## Required work:
Given the records below, pull every line with the word "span" into the answer.

--

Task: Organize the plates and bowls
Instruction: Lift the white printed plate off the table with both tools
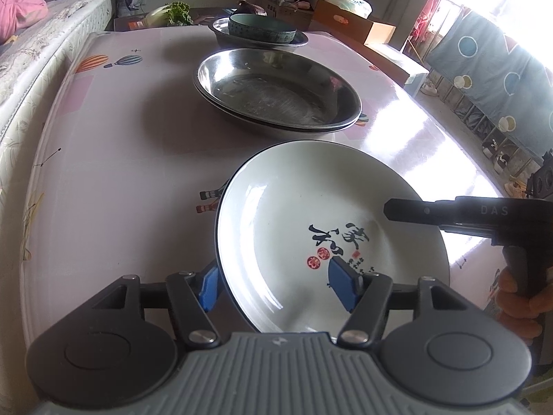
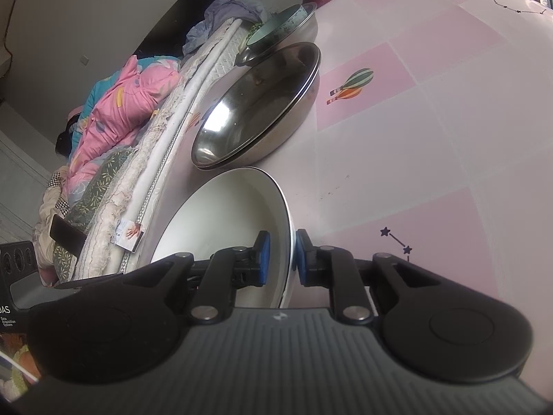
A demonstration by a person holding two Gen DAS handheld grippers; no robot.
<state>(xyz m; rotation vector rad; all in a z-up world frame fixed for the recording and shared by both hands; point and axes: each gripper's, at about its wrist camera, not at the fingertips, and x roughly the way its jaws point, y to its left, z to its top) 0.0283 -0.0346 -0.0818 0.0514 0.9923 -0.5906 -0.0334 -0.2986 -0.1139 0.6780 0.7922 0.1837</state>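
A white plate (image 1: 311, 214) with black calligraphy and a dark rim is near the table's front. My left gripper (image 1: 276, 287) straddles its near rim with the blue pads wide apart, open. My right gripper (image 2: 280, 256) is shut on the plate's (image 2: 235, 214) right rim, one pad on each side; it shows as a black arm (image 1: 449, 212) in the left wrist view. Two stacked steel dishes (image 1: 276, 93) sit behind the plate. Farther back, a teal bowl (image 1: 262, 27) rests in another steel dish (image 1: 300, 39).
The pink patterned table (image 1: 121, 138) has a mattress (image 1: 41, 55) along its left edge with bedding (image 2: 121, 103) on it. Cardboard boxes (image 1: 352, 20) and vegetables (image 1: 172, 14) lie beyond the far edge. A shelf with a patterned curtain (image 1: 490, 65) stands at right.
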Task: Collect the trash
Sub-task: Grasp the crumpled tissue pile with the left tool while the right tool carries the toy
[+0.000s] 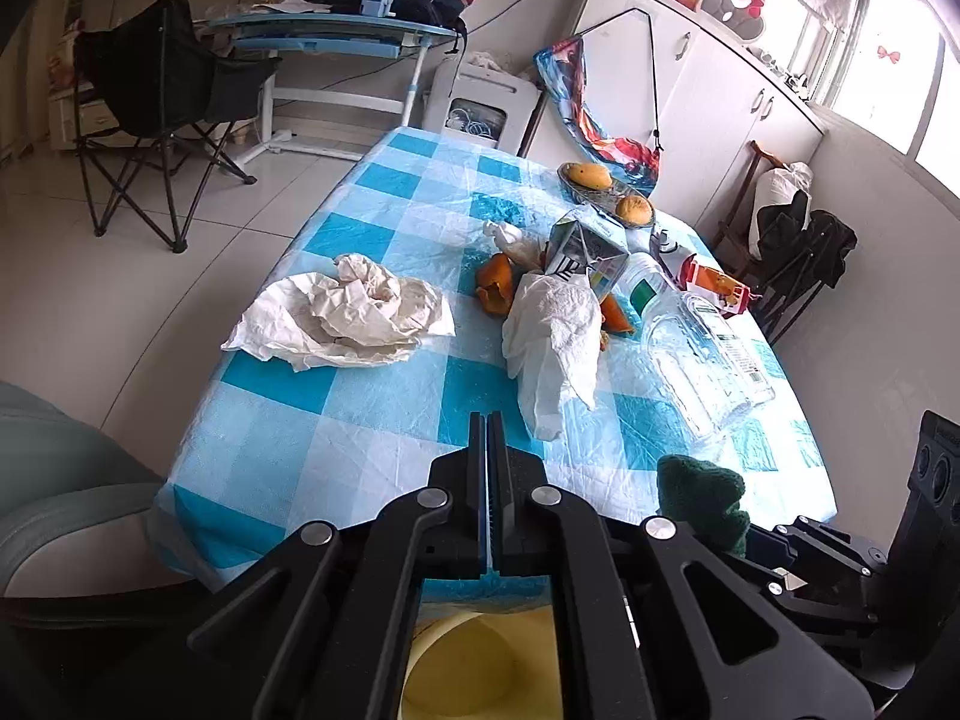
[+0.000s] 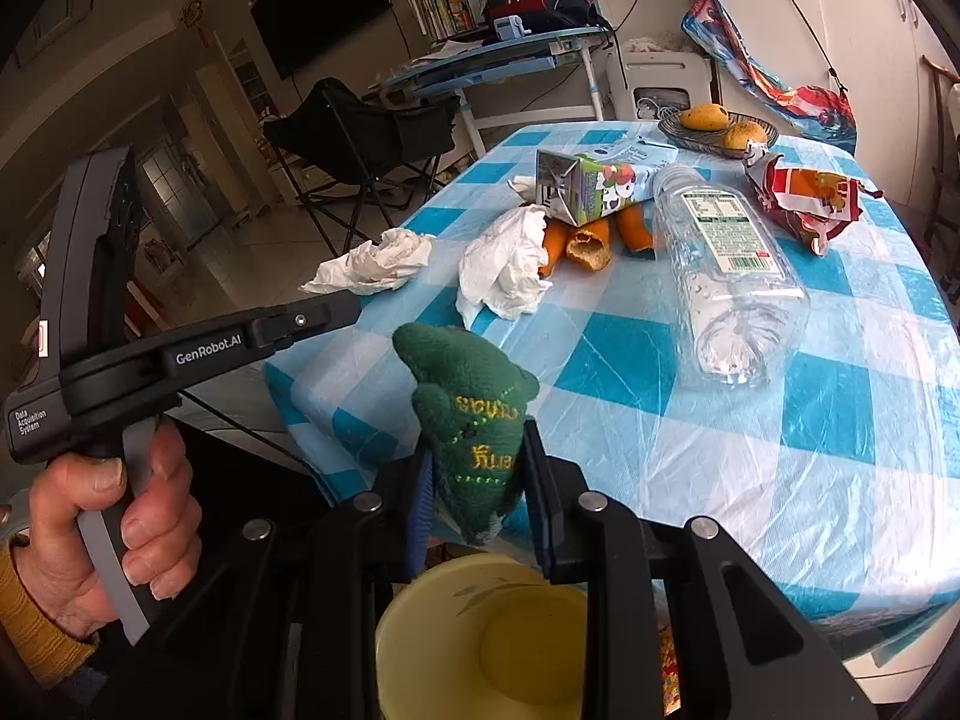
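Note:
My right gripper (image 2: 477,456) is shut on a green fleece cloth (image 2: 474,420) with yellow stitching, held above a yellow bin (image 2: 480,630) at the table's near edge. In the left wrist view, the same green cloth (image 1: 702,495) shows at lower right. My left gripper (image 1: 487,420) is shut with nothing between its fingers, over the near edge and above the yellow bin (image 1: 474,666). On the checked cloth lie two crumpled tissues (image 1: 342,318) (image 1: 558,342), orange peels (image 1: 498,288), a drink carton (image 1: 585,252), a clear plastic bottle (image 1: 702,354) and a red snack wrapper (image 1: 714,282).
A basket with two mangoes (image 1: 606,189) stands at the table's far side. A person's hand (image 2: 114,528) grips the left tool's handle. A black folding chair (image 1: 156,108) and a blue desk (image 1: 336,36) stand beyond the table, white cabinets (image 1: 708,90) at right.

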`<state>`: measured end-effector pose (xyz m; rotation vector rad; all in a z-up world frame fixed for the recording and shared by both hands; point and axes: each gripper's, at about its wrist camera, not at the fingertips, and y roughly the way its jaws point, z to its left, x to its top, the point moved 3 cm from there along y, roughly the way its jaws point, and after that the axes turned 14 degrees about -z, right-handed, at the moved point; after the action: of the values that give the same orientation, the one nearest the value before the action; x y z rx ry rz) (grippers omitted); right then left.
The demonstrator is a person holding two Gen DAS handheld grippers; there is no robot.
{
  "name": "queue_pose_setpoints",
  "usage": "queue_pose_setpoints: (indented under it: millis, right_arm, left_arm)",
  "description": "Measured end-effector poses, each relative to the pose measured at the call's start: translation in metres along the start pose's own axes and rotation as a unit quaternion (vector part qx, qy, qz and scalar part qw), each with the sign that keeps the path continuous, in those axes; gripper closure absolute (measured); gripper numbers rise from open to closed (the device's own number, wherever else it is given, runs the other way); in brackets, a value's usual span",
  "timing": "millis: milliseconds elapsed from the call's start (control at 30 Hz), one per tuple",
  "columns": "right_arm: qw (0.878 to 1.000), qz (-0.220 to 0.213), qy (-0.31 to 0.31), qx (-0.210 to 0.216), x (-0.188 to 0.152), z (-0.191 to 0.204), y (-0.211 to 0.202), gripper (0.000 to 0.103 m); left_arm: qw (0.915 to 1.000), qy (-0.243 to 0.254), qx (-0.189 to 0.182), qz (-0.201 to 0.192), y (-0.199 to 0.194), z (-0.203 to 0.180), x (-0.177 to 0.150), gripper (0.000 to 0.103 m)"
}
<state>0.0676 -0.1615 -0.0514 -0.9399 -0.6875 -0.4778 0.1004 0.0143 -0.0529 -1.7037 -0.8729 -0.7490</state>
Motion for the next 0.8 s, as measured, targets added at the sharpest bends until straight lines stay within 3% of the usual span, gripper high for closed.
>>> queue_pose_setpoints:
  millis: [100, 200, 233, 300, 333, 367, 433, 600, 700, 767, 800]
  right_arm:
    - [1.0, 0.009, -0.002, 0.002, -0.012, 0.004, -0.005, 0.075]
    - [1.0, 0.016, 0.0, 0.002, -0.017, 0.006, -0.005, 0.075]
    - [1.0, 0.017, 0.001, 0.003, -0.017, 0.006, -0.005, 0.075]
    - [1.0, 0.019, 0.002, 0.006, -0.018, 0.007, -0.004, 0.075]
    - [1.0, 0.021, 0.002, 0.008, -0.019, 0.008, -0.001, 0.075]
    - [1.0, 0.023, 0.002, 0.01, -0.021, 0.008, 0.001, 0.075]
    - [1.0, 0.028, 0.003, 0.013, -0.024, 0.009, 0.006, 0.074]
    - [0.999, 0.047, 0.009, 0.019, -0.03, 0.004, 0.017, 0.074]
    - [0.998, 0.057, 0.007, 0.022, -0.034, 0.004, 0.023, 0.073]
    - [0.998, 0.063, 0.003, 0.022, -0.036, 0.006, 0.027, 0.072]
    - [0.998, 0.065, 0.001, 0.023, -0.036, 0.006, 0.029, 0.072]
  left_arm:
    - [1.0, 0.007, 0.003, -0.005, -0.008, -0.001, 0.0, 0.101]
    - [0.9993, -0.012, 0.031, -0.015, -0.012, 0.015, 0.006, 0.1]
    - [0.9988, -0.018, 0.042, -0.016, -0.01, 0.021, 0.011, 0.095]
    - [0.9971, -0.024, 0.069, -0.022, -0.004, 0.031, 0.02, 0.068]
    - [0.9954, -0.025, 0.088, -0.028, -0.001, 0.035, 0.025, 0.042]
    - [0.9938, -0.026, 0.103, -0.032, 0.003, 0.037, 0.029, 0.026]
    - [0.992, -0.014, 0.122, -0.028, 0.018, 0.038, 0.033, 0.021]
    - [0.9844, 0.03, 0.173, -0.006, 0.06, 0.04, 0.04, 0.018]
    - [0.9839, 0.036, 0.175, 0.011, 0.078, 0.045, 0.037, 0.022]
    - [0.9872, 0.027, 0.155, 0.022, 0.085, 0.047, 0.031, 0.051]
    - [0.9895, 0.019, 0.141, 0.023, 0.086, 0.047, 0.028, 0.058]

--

## Exercise solution:
  "description": "Measured end-effector poses, each relative to the pose measured at the call's start: translation in metres along the start pose's own axes and rotation as a unit quaternion (vector part qx, qy, qz and scalar part qw), each with the sign that keeps the path continuous, in those axes; gripper closure absolute (measured); gripper numbers rise from open to closed (the device's own number, wherever else it is given, runs the other way); in brackets, a value's usual span",
Motion for the next 0.8 s, as measured, targets added at the sharpest bends until straight lines stay within 3% of the usual span, gripper high for closed.

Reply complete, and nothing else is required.